*What is expected*
Return a word-for-word copy of the complete listing below.

*Dataset content*
#####
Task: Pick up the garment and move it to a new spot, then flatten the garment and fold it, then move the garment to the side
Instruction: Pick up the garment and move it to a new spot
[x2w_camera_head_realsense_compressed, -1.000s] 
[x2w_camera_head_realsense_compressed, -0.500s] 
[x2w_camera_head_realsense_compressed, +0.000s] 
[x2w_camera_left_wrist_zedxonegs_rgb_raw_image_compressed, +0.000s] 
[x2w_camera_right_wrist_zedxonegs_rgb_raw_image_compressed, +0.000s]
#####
*Task answer*
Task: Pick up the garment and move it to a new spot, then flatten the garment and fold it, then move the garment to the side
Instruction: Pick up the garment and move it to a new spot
[x2w_camera_head_realsense_compressed, -1.000s] 
[x2w_camera_head_realsense_compressed, -0.500s] 
[x2w_camera_head_realsense_compressed, +0.000s] 
[x2w_camera_left_wrist_zedxonegs_rgb_raw_image_compressed, +0.000s] 
[x2w_camera_right_wrist_zedxonegs_rgb_raw_image_compressed, +0.000s]

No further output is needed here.